1998/2233
答えは出ない
吸血鬼という種族から離れようと思ったはずなのに、踏みとどまると、吸血鬼への帰属意識が戻っていたシャノン。
同族の仲間たちを捨てようとしたはずが、いつの間にか気持ちが戻っていて、〝我々〟という言葉が自然に出てしまっていた。

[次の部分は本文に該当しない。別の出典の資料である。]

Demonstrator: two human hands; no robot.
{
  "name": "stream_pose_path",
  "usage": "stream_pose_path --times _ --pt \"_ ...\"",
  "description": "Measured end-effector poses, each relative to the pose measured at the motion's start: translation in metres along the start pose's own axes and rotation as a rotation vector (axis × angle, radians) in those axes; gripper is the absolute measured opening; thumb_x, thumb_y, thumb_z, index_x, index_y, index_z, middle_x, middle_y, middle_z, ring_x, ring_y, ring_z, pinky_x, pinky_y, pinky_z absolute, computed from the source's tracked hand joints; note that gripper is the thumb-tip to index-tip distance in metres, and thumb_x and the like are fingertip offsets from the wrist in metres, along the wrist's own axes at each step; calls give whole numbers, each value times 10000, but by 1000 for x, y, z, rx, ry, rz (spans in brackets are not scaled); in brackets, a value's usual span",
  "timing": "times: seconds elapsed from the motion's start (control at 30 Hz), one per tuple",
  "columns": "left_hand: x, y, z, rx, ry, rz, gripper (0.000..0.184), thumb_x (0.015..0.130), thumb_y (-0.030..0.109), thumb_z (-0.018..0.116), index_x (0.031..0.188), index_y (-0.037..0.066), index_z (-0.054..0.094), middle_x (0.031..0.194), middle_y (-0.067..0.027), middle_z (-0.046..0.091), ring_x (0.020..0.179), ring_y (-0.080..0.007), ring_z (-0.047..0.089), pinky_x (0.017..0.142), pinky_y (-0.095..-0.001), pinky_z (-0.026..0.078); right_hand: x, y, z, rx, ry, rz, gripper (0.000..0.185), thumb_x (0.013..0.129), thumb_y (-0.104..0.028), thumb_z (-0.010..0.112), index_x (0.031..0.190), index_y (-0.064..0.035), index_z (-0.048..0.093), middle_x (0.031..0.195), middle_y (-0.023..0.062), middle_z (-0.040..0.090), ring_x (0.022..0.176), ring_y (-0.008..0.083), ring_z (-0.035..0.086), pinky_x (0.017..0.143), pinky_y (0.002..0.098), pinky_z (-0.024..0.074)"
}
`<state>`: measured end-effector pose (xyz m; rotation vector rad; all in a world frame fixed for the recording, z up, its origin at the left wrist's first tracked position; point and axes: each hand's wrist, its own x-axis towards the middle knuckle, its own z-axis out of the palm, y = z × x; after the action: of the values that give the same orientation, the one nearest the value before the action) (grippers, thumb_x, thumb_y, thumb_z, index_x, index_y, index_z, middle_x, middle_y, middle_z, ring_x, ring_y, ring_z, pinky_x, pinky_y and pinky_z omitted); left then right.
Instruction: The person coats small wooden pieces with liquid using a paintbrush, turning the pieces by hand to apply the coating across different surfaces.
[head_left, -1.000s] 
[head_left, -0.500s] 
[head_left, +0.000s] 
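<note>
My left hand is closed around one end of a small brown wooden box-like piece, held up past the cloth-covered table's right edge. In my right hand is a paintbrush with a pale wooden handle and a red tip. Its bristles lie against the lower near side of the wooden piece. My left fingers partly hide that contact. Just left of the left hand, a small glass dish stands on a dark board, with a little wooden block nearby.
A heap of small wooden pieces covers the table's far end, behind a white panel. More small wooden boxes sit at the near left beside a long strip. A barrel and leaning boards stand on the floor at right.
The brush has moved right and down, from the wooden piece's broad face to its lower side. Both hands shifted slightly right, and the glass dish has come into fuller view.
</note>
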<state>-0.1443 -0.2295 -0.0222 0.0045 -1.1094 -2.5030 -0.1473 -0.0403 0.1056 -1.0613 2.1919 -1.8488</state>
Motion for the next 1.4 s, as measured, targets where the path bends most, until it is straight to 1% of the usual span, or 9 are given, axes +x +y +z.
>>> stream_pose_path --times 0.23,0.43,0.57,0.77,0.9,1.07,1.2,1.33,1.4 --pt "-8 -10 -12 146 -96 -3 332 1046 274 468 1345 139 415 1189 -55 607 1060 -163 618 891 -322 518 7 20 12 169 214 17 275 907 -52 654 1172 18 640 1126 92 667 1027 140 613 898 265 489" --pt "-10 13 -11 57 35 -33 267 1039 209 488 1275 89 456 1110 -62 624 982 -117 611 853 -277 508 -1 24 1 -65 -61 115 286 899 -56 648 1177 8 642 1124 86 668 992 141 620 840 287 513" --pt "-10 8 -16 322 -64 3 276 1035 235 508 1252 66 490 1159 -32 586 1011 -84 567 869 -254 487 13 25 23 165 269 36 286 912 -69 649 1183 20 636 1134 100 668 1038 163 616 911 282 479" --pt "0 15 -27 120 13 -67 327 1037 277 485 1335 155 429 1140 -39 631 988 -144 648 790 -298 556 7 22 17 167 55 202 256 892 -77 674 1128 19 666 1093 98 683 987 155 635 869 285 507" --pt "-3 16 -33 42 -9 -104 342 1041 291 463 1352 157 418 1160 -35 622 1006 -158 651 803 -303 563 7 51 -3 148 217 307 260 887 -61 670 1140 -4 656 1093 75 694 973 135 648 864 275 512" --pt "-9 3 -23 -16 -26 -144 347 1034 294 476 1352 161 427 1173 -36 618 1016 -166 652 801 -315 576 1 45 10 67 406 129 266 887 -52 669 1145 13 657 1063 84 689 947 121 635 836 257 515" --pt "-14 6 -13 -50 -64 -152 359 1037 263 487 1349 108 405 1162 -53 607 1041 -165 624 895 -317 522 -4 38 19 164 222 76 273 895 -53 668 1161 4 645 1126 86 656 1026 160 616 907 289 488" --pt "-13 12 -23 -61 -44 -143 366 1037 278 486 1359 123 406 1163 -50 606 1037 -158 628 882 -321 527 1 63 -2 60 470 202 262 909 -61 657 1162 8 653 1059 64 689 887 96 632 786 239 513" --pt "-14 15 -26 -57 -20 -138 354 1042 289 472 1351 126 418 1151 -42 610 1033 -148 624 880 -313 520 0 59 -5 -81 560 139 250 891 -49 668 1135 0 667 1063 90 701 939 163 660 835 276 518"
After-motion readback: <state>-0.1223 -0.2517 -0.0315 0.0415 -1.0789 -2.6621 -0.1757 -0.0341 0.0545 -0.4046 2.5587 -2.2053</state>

シャノンは、これが自分の隠れた本音だったのではないかと考える。
(私は、裏切って、裏切って。 そして)
吸血鬼は激情に駆られやすく、ひとたび昂れば、独自の感情が暴れ出す。
長らくそう思っていたシャノンだったが、今になってみると、ただひたすらに感情の振り幅が大きいだけの様にも思える。
そしてシャノンは、真祖であるフォンテスの落ち着きに、変化に追随して行く様な実感があった。
それこそ、まるで模しているかの様に。
「感情を模することが、吸血鬼の特性……?」
その呟きは、誰にも拾われることなく、シャノンは沈黙した。
誰もが聞き逃したのかもしれない。
しかし、改めて誰かに聞かせたいとも思わない。
シャノンは、ただ見上げる。
視線の先にはデシネとゾミ。
愛憎垣間見える二人がいる。
その対峙は、どこか自分たち吸血鬼の諍いに似ているのではないか。
シャノンはそんな気がしたが、答えは出ない。